According to a reporter on National Public Radio, long into the rebuilding of New Orleans after the devastation of Hurricane Katrina in 2005, even the simple act of driving a car was fraught with risk. Without working stoplights, four-way stops were a matter of guessing three other drivers' minds. But maybe this is true not just for a flood-ruined city. Maybe there are no traffic lights blinking anywhere with the kind certainty good citizens would like. Maybe the hesitance of a New Orleans driver at a four-way stop shows how it always is for the poor, who are asked to pledge allegiance to a gamble.

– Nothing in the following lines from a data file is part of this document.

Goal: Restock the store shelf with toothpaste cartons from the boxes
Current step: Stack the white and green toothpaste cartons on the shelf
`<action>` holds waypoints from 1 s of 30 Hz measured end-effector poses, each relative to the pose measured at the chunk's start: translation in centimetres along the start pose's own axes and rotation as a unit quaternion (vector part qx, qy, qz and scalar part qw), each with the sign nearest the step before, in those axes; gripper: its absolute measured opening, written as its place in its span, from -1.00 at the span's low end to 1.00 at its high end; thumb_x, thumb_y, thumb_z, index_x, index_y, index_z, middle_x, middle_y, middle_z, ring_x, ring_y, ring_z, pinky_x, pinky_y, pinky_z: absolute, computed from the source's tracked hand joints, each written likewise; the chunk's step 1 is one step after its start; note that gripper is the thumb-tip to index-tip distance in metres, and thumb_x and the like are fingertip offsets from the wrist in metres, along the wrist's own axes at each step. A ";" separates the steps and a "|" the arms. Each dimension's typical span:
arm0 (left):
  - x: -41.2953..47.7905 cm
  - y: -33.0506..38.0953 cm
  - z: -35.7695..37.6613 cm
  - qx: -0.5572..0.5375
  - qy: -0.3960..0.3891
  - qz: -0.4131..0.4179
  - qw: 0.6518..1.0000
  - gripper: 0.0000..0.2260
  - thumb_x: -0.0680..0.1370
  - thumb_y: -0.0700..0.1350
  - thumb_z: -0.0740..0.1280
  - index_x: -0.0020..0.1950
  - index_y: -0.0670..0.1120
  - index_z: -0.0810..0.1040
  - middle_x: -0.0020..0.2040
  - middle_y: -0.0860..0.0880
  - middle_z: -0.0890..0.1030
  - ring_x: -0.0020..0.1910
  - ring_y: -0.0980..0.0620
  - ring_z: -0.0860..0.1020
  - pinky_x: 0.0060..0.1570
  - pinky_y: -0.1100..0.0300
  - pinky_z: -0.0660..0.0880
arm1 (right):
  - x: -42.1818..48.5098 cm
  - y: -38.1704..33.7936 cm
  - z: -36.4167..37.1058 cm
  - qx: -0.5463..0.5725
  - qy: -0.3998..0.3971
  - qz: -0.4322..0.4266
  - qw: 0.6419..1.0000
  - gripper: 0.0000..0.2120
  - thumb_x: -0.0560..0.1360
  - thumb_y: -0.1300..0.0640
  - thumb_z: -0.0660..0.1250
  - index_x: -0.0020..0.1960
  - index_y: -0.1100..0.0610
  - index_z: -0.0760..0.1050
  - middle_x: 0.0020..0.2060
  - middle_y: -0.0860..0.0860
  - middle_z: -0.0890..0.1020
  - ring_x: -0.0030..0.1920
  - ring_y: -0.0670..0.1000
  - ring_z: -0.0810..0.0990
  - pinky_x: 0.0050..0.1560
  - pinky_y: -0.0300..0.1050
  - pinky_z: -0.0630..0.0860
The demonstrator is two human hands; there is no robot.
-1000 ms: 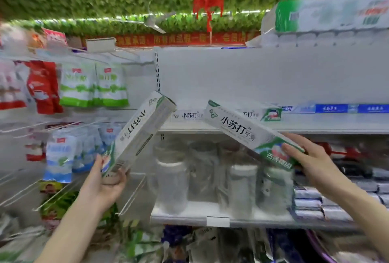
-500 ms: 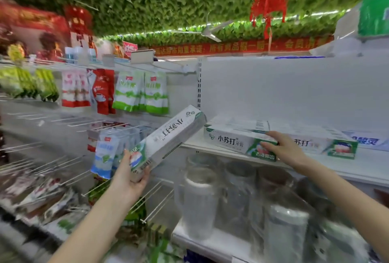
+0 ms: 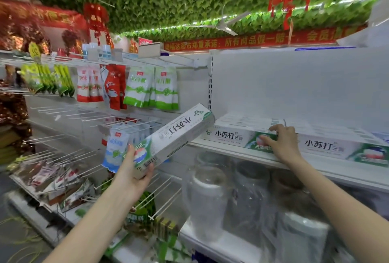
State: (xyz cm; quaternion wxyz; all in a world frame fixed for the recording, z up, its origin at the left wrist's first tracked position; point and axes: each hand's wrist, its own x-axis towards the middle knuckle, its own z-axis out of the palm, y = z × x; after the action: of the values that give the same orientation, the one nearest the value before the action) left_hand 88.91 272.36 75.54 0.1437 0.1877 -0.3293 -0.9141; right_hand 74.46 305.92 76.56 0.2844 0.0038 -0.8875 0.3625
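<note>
My left hand (image 3: 134,175) grips the lower end of a white and green toothpaste carton (image 3: 179,134), held tilted up to the right in front of the shelf's left end. My right hand (image 3: 283,143) rests on the right end of a second toothpaste carton (image 3: 229,137) that lies flat on the white shelf (image 3: 315,164), thumb on its front face and fingers on its top. Another toothpaste carton (image 3: 345,147) lies to the right of it in the same row, with more behind.
Plastic-wrapped jars (image 3: 208,197) fill the shelf below. Left of the upright, wire pegs (image 3: 63,153) carry hanging pouches (image 3: 151,88) and packets. A white back panel (image 3: 294,86) rises behind the cartons, with open room above the row.
My right hand has brought its carton from mid-air down onto the shelf and pushed it into the row. My left hand keeps its carton raised; the view has swung left and up.
</note>
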 end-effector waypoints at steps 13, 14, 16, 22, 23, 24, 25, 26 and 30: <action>-1.3 -2.9 2.5 0.046 -0.035 0.002 0.998 -0.70 0.52 0.14 0.32 -0.06 -0.11 0.54 -0.07 -0.13 0.62 -0.12 -0.01 0.59 -0.49 0.32 0.55 | -2.5 -3.4 -2.5 0.180 0.009 0.018 0.984 -0.65 0.56 -0.02 0.29 0.17 0.25 0.47 0.04 0.16 0.55 -0.07 0.06 0.58 -0.11 -0.14 0.52; -1.5 -3.5 3.1 0.046 -0.038 -0.004 0.998 -0.69 0.52 0.14 0.32 -0.05 -0.12 0.55 -0.08 -0.13 0.62 -0.12 -0.01 0.59 -0.47 0.31 0.56 | -3.8 -4.5 -3.0 0.268 -0.069 0.059 0.959 -0.58 0.56 -0.06 0.26 0.21 0.27 0.44 0.02 0.17 0.57 -0.07 0.07 0.60 -0.14 -0.15 0.55; -2.0 -5.1 4.6 0.044 -0.053 -0.015 0.998 -0.67 0.52 0.15 0.32 -0.03 -0.13 0.56 -0.07 -0.14 0.62 -0.14 -0.01 0.59 -0.41 0.28 0.57 | -6.7 -6.2 -3.7 0.415 -0.208 0.138 0.875 -0.49 0.52 -0.15 0.25 0.28 0.21 0.36 0.07 0.23 0.56 0.02 0.13 0.62 -0.06 -0.09 0.59; -5.1 -12.7 10.0 0.112 -0.125 0.007 0.986 -0.55 0.54 0.27 0.20 -0.01 -0.09 0.60 -0.14 -0.11 0.68 -0.26 0.00 0.60 -0.42 0.27 0.46 | -13.4 -7.8 -3.1 0.445 -0.261 0.133 0.846 -0.56 0.49 -0.12 0.31 0.24 0.12 0.42 0.03 0.12 0.66 -0.03 0.03 0.67 -0.09 -0.14 0.61; -5.8 -13.9 10.7 0.124 -0.133 0.014 0.983 -0.53 0.53 0.28 0.22 0.07 -0.10 0.59 -0.07 -0.13 0.68 -0.20 -0.03 0.63 -0.37 0.25 0.48 | -13.5 -7.7 -3.3 0.466 -0.236 0.144 0.841 -0.56 0.50 -0.07 0.34 0.26 0.17 0.43 0.01 0.12 0.68 -0.06 0.04 0.68 -0.16 -0.14 0.61; -6.5 -15.1 11.3 0.136 -0.135 0.026 0.981 -0.53 0.52 0.27 0.24 0.13 -0.10 0.56 -0.01 -0.14 0.68 -0.12 -0.05 0.64 -0.27 0.19 0.51 | -13.5 -7.5 -3.9 0.485 -0.215 0.156 0.833 -0.57 0.50 -0.03 0.35 0.27 0.20 0.44 0.01 0.13 0.69 -0.06 0.07 0.69 -0.17 -0.11 0.62; -7.2 -16.0 11.8 0.150 -0.134 0.043 0.979 -0.54 0.52 0.25 0.26 0.16 -0.10 0.53 0.02 -0.13 0.67 -0.06 -0.06 0.63 -0.14 0.11 0.53 | -13.5 -7.0 -4.6 0.499 -0.198 0.166 0.827 -0.59 0.51 0.01 0.35 0.27 0.21 0.46 0.01 0.14 0.69 -0.04 0.11 0.69 -0.14 -0.07 0.63; -7.8 -17.0 12.2 0.167 -0.133 0.061 0.975 -0.53 0.50 0.27 0.29 0.17 -0.09 0.50 0.03 -0.12 0.65 -0.01 -0.07 0.63 -0.01 0.02 0.55 | -13.5 -6.4 -5.4 0.509 -0.187 0.169 0.823 -0.62 0.52 0.03 0.34 0.26 0.20 0.47 0.01 0.15 0.69 -0.01 0.14 0.68 -0.13 -0.05 0.63; -9.7 -19.7 13.4 0.292 -0.184 0.101 0.933 -0.18 0.27 0.56 0.20 0.30 0.01 0.39 0.28 -0.05 0.50 0.32 -0.08 0.45 0.33 -0.14 0.35 | -13.9 -4.0 -8.7 0.562 -0.169 0.166 0.792 -0.66 0.54 0.12 0.31 0.29 0.18 0.44 0.01 0.15 0.69 -0.03 0.15 0.69 -0.15 0.02 0.65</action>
State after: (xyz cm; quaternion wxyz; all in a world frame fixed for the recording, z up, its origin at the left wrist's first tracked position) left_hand 88.86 298.11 74.58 0.1107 0.0152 -0.6198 -0.7768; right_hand 91.30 305.80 77.03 0.0129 0.0767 -0.5482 0.8327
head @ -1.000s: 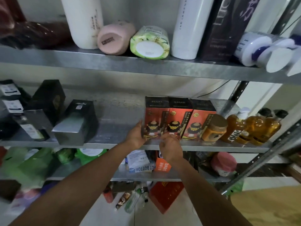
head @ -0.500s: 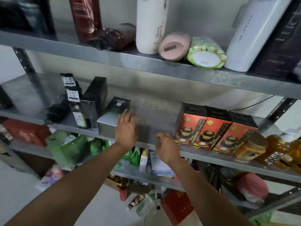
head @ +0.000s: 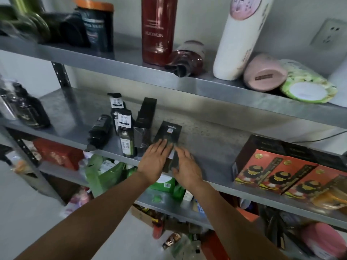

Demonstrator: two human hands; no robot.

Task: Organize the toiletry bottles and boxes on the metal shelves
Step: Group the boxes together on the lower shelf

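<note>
My two forearms reach in from the bottom of the view, and both grips have left the row of red boxes [head: 272, 171], where they were a second ago, and come across to the dark box [head: 168, 131] lying flat on the middle shelf [head: 206, 145]. The left grip [head: 154, 162] rests on the box's top with its fingers straight and spread apart, pressing rather than clasping. The right grip [head: 185, 167] lies against the box's right side, its fingers also fairly straight and not curled round anything I can see. The box sits at the shelf's front edge, its near end hidden under my hands and its far end pointing back towards the wall. Just to its left stand an upright black box [head: 145, 126] and a cluster of dark pump bottles [head: 124, 136], one of them tipped over. The red boxes stand side by side well to the right, so I judge that group done and this box the next to be straightened or stood up beside its dark neighbours. Above, on the upper shelf [head: 206, 87], a tall red bottle [head: 157, 30] and a white bottle [head: 240, 38] stand among others lying on their sides, which are yet to be sorted.
</note>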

When surge water from Hurricane Katrina overloaded the levees of New Orleans, it took the lives of the excluded. People with nothing having it taken away. During those early crisis days, the nation with its flag flying on the moon couldn't deliver a bottle of water to a woman standing on her rooftop.
Where was government? The corpses of the poor spiraled down the flood streets, while those with the American dollars to pay for their escape told their survivor stories from neighboring states. The plumb-line division between the rich and poor—as divided as dry is from wet— tells what kind of country America has become, is becoming.
Two countries.
John Henry's liddle mother
Was all dressed in red,
She jumped in bed, covered up her head,
Said I didn't know my boy was dead,
Said I didn't know my boy was dead.
—"John Henry”
This is not to say that the poor are without means of providing for themselves. At the plasma center in Marquette, a donor is allowed to give plasma twice a week. The first time you donate, you get twenty American dollars. But if you come back within two days (it can't be the next day, the body needs time to generate more plasma), you get thirty. Maybe the poor can't "pull themselves up by their bootstraps”, as the phrase goes—cheap bootstraps break— but they can bleed their boots for American money.
Corporate executives now earn four-hundred and fifty times what the average worker earns. Translated to plasma money: whereas the average plasma donor can earn up to $50 for two donations a week, a C.E.O. would be right to expect $22,500 for their two days at the plasma center, though their plasma drips the same.
I would as soon trust a corporate-driven democracy to care for the needs of its poor as I would trust in the pity of venom. Considering the fever of the profit motive in our nation, and seeing how slow the government was to react in New Orleans, the surest way to save that city would have been to contract-out the first responders—allow companies to charge poor people for their rescue. This would be done, no doubt, on credit—a kind of indentured servitude for being allowed to live. Profit-seeking sometimes moves with a speed kin enough to justice. But maybe it's not a government's task to come between the poor and their right to die unaided.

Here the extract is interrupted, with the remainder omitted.